TASK BRIEF: Quote the full listing word for word.
*** INPUT DATA ***
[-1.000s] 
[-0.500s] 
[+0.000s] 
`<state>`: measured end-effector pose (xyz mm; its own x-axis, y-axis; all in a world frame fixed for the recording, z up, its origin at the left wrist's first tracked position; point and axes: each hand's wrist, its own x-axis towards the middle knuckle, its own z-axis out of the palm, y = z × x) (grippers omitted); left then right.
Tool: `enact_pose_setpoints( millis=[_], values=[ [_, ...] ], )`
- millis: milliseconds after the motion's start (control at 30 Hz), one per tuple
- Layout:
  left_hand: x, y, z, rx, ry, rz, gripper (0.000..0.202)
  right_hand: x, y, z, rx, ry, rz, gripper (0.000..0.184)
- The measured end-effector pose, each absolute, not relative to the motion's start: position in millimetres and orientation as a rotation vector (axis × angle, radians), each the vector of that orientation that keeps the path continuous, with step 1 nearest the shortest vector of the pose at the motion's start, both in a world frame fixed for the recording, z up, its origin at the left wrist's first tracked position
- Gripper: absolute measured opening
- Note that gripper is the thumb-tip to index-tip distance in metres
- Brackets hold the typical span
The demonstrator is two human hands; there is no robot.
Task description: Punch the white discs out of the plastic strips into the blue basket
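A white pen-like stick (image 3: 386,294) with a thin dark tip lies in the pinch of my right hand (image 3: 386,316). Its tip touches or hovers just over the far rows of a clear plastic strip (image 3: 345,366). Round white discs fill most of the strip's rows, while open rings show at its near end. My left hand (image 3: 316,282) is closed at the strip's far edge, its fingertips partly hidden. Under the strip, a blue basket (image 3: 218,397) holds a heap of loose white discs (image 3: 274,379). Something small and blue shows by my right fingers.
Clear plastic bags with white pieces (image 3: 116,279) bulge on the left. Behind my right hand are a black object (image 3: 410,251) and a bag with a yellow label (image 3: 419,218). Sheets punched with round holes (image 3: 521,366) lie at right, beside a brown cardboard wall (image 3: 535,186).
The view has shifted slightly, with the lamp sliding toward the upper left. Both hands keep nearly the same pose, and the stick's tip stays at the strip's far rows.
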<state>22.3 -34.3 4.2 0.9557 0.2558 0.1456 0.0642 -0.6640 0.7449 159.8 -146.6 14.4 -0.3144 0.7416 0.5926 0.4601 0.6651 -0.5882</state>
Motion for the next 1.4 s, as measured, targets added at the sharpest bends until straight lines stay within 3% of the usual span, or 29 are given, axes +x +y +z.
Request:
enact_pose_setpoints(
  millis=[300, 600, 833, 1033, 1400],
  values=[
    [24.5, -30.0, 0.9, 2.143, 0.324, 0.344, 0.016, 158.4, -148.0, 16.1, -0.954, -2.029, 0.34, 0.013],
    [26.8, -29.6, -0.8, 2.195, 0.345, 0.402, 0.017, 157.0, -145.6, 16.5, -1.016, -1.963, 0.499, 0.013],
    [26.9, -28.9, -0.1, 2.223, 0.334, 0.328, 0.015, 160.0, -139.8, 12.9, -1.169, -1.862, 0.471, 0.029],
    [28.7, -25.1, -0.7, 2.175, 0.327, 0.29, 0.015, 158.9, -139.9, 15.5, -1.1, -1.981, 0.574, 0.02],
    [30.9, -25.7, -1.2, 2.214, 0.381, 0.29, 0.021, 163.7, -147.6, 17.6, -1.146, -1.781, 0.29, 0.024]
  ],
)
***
RESULT OF THE TASK:
[-1.000s] 
[-0.500s] 
[+0.000s] 
`<state>`: measured end-effector pose (xyz mm; its own x-axis, y-axis; all in a world frame fixed for the recording, z up, its origin at the left wrist's first tracked position; point and axes: each hand's wrist, its own x-axis towards the middle knuckle, its own z-axis out of the palm, y = z × x) (grippers omitted); left then right.
Tool: `enact_pose_setpoints( millis=[_], values=[ [_, ...] ], )`
- millis: milliseconds after the motion's start (control at 30 Hz), one per tuple
- Layout:
  left_hand: x, y, z, rx, ry, rz, gripper (0.000..0.202)
  right_hand: x, y, z, rx, ry, rz, gripper (0.000..0.184)
- The measured end-effector pose, each absolute, not relative to the motion's start: position in millimetres and orientation as a rotation vector (axis × angle, radians), each the vector of that orientation that keeps the path continuous, with step 1 nearest the shortest vector of the pose at the motion's start, both in a world frame fixed for the recording, z up, its origin at the left wrist's first tracked position
- Gripper: absolute measured opening
- Note that gripper is the thumb-tip to index-tip distance in metres
- Brackets hold the typical span
The demonstrator is two human hands; there is no robot.
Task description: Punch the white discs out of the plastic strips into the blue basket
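A white pen-like stick (image 3: 386,294) with a thin dark tip lies in the pinch of my right hand (image 3: 386,316). Its tip touches or hovers just over the far rows of a clear plastic strip (image 3: 345,366). Round white discs fill most of the strip's rows, while open rings show at its near end. My left hand (image 3: 316,282) is closed at the strip's far edge, its fingertips partly hidden. Under the strip, a blue basket (image 3: 218,397) holds a heap of loose white discs (image 3: 274,379). Something small and blue shows by my right fingers.
Clear plastic bags with white pieces (image 3: 116,279) bulge on the left. Behind my right hand are a black object (image 3: 410,251) and a bag with a yellow label (image 3: 419,218). Sheets punched with round holes (image 3: 521,366) lie at right, beside a brown cardboard wall (image 3: 535,186).
The view has shifted slightly, with the lamp sliding toward the upper left. Both hands keep nearly the same pose, and the stick's tip stays at the strip's far rows.
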<state>22.3 -34.3 4.2 0.9557 0.2558 0.1456 0.0642 -0.6640 0.7449 159.8 -146.6 14.4 -0.3144 0.7416 0.5926 0.4601 0.6651 -0.5882</state>
Motion for the next 1.4 s, as measured, targets added at the sharpest bends until straight lines stay within 3% of the usual span, or 29 are given, axes +x +y +z.
Request:
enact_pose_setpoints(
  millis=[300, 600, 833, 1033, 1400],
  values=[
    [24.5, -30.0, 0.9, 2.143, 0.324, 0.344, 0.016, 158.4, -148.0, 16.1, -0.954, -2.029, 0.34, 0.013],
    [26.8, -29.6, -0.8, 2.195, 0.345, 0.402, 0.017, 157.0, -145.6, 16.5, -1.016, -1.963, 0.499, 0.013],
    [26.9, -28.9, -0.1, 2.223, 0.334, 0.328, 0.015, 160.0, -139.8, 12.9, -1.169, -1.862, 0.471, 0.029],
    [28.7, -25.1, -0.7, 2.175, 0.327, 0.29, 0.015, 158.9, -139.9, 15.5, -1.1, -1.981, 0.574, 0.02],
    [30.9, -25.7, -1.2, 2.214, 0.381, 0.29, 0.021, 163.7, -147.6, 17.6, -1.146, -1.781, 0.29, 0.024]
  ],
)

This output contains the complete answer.